■ **Your goal**
Output must match the data below exactly from its first line through the line that contains "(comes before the", with no other line.

■ **Material provided**
[Start of section]

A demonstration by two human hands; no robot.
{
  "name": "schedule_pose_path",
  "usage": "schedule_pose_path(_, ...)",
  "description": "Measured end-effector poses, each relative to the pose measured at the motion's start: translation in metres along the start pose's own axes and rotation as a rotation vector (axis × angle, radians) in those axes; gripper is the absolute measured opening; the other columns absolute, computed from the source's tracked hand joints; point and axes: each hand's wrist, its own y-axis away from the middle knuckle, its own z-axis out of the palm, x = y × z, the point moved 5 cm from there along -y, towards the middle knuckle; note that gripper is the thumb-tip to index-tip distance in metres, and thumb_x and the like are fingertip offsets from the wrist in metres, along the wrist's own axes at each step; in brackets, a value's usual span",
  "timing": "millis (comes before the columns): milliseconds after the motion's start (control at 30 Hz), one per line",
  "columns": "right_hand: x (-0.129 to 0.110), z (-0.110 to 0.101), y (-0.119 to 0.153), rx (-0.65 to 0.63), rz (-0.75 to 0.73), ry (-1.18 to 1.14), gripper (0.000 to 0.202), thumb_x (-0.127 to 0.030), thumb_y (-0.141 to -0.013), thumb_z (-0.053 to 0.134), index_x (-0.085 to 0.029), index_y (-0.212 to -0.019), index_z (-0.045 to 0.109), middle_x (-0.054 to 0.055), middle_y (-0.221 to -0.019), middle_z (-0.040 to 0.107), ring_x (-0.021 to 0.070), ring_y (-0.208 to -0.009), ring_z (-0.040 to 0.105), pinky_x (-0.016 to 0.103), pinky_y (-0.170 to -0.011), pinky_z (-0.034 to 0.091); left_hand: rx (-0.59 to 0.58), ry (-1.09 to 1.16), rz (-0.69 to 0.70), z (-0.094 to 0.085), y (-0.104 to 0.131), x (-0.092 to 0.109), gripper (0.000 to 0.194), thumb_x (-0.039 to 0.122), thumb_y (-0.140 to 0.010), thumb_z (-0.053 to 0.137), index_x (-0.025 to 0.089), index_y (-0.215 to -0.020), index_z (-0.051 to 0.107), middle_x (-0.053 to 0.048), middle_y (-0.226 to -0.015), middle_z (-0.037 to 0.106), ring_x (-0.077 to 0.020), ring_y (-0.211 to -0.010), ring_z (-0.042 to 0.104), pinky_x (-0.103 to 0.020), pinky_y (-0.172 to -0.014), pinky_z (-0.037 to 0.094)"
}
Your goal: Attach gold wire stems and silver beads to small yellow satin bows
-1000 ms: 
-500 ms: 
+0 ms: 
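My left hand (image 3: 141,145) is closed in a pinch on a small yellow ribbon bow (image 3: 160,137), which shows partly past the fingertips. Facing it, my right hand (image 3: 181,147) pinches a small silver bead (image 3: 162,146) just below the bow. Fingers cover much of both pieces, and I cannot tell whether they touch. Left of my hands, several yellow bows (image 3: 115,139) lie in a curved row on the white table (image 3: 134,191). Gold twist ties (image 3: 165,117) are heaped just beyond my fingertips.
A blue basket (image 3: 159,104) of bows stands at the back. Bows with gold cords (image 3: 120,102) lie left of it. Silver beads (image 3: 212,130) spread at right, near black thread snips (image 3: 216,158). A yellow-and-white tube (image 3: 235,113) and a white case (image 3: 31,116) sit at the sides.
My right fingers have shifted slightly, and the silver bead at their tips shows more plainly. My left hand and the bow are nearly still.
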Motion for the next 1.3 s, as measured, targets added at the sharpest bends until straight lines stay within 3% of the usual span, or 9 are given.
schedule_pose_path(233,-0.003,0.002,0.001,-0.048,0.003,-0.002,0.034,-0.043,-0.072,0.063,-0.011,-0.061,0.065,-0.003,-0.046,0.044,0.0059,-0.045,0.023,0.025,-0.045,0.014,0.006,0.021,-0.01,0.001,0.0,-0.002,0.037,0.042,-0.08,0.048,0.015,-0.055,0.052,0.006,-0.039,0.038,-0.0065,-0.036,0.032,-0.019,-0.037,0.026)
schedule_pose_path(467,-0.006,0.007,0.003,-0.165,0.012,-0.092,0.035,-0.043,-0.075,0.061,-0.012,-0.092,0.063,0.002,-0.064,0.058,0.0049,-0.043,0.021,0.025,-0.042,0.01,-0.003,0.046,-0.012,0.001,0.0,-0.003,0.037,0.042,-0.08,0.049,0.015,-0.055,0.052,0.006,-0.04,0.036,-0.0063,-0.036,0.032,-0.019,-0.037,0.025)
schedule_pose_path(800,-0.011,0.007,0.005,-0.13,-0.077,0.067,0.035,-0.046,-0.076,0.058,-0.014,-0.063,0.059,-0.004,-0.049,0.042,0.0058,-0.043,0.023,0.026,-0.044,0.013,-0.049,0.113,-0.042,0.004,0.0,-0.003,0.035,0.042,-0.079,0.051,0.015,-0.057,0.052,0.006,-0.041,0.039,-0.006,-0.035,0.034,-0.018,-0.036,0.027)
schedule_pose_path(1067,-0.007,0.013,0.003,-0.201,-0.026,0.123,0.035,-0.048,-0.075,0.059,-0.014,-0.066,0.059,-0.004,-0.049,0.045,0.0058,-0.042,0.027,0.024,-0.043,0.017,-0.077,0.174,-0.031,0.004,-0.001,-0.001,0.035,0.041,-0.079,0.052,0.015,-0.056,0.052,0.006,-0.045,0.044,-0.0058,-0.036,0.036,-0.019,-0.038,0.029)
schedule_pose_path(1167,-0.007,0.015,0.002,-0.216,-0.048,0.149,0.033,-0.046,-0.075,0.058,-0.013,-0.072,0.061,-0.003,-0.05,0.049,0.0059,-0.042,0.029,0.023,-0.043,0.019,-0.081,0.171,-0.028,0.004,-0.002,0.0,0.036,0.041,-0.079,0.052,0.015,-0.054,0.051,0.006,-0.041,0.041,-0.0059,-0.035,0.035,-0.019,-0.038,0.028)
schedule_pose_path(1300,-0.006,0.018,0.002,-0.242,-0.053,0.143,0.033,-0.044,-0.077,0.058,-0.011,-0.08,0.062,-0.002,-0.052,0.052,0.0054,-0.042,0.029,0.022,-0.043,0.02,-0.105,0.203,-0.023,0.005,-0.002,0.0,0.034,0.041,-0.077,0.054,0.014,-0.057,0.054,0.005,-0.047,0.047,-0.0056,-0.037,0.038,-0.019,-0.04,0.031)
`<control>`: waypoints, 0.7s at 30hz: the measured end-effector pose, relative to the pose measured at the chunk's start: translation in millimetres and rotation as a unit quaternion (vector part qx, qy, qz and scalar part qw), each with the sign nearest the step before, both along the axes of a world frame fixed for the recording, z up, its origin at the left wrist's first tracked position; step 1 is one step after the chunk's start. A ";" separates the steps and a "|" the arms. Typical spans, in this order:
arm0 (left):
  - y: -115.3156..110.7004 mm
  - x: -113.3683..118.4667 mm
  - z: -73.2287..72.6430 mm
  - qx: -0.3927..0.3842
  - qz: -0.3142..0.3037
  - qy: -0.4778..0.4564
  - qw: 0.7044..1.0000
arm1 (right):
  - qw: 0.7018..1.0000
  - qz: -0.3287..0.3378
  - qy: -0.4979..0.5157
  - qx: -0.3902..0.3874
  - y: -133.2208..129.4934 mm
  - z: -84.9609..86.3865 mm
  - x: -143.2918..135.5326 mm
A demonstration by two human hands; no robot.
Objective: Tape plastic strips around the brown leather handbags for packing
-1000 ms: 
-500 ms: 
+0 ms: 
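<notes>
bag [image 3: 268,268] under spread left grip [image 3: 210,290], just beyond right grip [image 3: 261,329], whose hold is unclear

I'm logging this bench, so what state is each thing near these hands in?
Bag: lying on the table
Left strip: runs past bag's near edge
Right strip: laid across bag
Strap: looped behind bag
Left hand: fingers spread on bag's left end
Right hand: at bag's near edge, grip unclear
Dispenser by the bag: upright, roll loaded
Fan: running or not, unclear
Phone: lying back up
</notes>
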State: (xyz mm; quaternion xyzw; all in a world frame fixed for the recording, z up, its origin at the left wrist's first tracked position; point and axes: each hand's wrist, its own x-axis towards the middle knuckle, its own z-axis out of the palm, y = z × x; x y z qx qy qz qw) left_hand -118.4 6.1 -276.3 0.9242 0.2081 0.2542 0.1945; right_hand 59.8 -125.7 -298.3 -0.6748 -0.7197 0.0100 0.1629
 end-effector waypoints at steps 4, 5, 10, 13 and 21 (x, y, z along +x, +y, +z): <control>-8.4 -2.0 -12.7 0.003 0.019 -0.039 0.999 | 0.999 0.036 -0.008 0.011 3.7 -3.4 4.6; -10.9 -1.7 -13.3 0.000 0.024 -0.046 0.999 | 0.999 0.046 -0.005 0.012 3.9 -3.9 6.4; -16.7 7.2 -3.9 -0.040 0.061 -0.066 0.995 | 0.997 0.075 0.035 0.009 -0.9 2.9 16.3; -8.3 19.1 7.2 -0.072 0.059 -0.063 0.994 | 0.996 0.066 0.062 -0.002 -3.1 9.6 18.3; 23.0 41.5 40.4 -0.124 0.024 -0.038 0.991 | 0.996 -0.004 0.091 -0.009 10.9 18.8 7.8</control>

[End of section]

■ **Task answer**
A demonstration by two human hands; no robot.
{
  "name": "schedule_pose_path",
  "usage": "schedule_pose_path(_, ...)",
  "description": "Measured end-effector poses, each relative to the pose measured at the motion's start: translation in metres along the start pose's own axes and rotation as a rotation vector (axis × angle, radians) in those axes; gripper is the absolute measured opening; the other columns absolute, computed from the source's tracked hand joints; point and axes: each hand's wrist, its own y-axis away from the middle knuckle, its own z-axis out of the palm, x = y × z, the point moved 5 cm from there along -y, towards the middle knuckle; note that gripper is the thumb-tip to index-tip distance in metres, and thumb_x and the like are fingertip offsets from the wrist in metres, along the wrist's own axes at each step; in brackets, a value's usual span",
  "timing": "millis (comes before the columns): milliseconds after the motion's start (control at 30 Hz), one per line",

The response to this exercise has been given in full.